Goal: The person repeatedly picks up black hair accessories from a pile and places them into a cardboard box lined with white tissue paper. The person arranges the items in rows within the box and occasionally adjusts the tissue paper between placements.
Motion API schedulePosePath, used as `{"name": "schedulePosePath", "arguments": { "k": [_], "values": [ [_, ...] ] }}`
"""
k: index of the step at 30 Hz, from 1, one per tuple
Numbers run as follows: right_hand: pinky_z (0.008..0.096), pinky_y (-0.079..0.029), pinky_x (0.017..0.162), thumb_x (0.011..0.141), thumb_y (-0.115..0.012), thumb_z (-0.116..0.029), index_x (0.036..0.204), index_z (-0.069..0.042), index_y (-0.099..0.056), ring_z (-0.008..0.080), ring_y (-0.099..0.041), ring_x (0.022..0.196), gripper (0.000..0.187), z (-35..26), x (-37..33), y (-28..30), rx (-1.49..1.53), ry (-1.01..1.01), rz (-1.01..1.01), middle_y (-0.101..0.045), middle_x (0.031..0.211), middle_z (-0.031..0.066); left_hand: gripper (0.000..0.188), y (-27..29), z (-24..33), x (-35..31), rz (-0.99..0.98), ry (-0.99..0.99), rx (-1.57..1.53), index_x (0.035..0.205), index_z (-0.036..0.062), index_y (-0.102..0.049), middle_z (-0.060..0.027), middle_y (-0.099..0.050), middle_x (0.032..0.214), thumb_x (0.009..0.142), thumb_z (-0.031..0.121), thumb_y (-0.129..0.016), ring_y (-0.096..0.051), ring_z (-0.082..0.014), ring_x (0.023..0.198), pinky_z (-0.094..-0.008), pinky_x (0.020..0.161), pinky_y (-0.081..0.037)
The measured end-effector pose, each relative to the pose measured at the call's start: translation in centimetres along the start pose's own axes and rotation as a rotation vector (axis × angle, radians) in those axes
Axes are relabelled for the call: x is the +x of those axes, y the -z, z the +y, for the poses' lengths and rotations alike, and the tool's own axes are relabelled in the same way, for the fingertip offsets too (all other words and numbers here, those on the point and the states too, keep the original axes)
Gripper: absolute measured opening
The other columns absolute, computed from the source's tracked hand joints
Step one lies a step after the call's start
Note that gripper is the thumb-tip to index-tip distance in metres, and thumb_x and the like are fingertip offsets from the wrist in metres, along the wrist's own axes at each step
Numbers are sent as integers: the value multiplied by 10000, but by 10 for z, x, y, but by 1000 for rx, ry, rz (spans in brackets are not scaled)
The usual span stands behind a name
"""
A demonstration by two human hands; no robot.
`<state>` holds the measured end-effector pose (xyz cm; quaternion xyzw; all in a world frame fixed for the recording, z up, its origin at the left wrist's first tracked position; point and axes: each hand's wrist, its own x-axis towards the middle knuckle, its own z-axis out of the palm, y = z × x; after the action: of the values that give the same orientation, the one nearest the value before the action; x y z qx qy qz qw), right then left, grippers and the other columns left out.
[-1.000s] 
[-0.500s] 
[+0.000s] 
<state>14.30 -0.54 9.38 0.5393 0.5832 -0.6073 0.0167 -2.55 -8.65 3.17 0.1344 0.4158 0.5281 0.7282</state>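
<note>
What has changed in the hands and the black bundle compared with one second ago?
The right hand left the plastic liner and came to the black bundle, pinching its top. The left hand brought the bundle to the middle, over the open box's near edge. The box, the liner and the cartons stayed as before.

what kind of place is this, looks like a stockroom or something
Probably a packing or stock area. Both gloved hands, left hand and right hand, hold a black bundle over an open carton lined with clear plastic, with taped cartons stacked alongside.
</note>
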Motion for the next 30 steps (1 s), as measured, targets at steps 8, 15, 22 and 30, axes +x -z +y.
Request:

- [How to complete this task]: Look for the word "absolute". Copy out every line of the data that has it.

- [Written answer]:
Gripper: absolute measured opening
The other columns absolute, computed from the source's tracked hand joints

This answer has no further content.